Hello Brian, et al,
I am not belaboring the procedural methods of scientific testing, or outcomes of what can and are done in laboratories every day...and will continue to be. These, "are what they are"...and...we learn new and wonderful things all the time with them...including how wrong we are about things we "thought we knew," as well as, how narrow our view often has been on many things we had been "so sure about"...
Brian Knight wrote:Most folks measure the performance of building envelopes by air leakage, insulation and fenestration.
Many areas, even within their CODE systems, are looking at "draft-proof," and not "air-tight" as a better method of construction. Further, I would point out that the U.K. (to name just one) uses U factor not R factor in examining thermal efficiency, as they have a very dominated "mass wall" design in their vintage, and current housing stock. This is why cobb, stone, and brick are still in use there as well as, "infill" timber framing methods, both in restoration and new construction.
Paint with "narrow brush strokes," when describing modalities of measuring building efficiency can lead to narrowness of scope and understanding...There are many different and valid ways of assessing applicability of method. Many manufactures/facilitators in the "mainstream" building industry demonstrate "hubris" whenever a narrow parameter to anything is applied...especially when discussing something like "building comfort" or even the more tangible like, "what is efficient."
Brian Knight wrote:What about thermal mass walls like cob, stone, rammed earth, and logs?
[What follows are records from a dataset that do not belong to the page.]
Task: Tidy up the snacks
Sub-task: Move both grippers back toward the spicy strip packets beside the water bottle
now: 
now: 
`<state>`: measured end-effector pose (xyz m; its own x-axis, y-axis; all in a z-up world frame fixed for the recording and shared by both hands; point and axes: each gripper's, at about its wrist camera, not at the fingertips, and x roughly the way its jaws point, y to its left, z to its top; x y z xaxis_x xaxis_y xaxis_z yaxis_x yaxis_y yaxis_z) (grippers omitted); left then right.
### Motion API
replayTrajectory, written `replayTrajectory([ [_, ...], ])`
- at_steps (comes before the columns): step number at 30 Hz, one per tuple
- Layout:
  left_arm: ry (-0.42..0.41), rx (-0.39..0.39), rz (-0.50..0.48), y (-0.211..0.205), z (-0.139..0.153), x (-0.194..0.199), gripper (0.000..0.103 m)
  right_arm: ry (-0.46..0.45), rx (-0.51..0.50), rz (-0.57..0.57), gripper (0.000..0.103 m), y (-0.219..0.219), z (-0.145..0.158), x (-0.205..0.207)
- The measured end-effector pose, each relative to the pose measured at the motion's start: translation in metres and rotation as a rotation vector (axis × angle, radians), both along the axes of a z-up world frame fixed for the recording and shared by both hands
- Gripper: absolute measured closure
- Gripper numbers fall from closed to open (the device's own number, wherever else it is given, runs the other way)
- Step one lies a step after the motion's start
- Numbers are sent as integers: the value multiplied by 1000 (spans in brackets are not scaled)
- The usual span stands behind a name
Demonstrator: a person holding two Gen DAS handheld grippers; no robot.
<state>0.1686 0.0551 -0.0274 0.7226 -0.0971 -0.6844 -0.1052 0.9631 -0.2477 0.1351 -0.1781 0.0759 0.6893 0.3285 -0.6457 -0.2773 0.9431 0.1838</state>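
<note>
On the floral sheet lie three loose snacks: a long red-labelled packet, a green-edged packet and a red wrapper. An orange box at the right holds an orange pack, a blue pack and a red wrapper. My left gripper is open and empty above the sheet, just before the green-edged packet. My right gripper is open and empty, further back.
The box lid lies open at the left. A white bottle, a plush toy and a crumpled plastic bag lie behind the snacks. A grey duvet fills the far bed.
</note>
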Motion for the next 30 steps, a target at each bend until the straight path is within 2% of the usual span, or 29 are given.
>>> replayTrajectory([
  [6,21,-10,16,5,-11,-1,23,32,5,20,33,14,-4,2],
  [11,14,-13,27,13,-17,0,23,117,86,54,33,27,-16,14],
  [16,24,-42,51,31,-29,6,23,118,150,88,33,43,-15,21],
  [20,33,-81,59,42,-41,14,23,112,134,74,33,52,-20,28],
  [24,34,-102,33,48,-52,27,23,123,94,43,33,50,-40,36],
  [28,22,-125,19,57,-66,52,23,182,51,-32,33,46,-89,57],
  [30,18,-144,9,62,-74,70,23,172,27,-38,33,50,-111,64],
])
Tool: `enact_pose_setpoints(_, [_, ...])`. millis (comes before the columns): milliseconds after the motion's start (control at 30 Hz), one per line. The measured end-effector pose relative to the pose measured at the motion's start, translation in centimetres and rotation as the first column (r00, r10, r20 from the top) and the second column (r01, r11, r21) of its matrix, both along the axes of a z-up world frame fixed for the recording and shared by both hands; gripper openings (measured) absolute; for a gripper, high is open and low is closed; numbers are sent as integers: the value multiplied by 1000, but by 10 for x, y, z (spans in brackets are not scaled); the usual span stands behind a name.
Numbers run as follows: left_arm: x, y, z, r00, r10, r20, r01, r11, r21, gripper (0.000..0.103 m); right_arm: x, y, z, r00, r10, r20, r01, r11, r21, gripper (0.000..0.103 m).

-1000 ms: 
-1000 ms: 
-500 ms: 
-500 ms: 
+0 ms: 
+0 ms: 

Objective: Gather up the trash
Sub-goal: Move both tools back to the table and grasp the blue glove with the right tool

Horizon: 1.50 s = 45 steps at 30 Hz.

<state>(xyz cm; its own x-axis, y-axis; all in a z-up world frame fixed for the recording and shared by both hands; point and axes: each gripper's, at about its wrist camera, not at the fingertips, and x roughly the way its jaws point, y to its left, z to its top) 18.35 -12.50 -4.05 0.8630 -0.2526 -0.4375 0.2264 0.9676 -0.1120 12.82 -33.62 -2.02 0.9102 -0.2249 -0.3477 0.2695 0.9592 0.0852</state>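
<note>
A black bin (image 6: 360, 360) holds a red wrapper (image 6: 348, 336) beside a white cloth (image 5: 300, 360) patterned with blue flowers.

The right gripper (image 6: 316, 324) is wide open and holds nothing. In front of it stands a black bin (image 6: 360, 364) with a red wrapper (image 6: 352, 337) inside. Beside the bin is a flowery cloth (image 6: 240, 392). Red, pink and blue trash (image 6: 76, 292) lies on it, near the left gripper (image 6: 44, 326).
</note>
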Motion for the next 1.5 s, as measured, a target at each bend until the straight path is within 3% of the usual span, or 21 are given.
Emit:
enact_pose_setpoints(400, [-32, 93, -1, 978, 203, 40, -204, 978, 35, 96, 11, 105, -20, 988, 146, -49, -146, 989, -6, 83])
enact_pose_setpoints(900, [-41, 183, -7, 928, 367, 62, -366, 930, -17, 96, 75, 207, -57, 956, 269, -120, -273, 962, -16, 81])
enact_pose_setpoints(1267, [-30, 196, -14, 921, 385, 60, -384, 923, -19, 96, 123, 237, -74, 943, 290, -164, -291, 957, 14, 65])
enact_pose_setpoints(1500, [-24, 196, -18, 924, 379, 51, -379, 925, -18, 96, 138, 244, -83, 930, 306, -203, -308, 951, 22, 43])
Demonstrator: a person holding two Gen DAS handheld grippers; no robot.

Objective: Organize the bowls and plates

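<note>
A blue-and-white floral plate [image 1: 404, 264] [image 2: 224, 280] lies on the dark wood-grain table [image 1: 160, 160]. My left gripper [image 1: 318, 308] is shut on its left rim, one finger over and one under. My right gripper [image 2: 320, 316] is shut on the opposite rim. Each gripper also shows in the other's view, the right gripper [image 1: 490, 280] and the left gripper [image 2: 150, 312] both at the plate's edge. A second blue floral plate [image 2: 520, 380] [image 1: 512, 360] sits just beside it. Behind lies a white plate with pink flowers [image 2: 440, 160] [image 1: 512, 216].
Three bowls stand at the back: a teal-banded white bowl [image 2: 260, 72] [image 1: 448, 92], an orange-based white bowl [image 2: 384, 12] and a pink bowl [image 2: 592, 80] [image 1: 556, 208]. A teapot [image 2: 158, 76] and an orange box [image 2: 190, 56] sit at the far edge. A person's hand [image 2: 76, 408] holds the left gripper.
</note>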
As my quick statistic was meant to show, they can be a huge problem when we are trying to heat or cool a home or building. The only climates where thermal mass walls have been proven as effective as walls with insulation is where there is consistent, year-round temperature swings between day and night. While this can happen in all climates during certain times of the year, its very rare for a climate to experience this most of the year especially for the diurnal swings to bracket the 70 degree human comfort zone.
It has also been shared many times that MW designs are too complex to examine with the same parameters as a high R value systems. When someone has built many of these MW designed structures, and studies them in depth over many years and speaks of their "challenges" I tend to really take note...yet not as much, when "faults" are reflected by others with little or no tangible knowledge of these building modalities, there historical application, and/or never having lived in one...let alone several; including more than one climate range. I agree, they may not always be the most applicable for a region...yet often the are, or can be made to be within environmental and economic logistical reason.
Again, the U.K. and other areas focus on U factor...not R factor in designing thermal resistance wall/roof systems. It really pays to be as thoroughly informed in both metric and understand their application when address the challenges with any thermal resistance system.
Many of us...more everyday...feel that "airtight" is not the goal in the way walls/roof assemblies should be designed...permeable (breathable for those that understand better this term) and draft-proof presents as a much better function to be aimed for. We are not designing "submarines or spacecraft," but homes and as such, they are extensions of the clothes we wear in a given biome. Breathable is always more comfortable a garment than none or slightly breathable attire. Wrapping houses in plastic and foam...then relying on more "technology" to make sure there is enough
oxygen inside them to breath and not become polluted seems to be a move backwards to many...yet many "professionals" in the building field thinks this is a wise direction to move in...especially the materials industry behind the manufacture products that support them.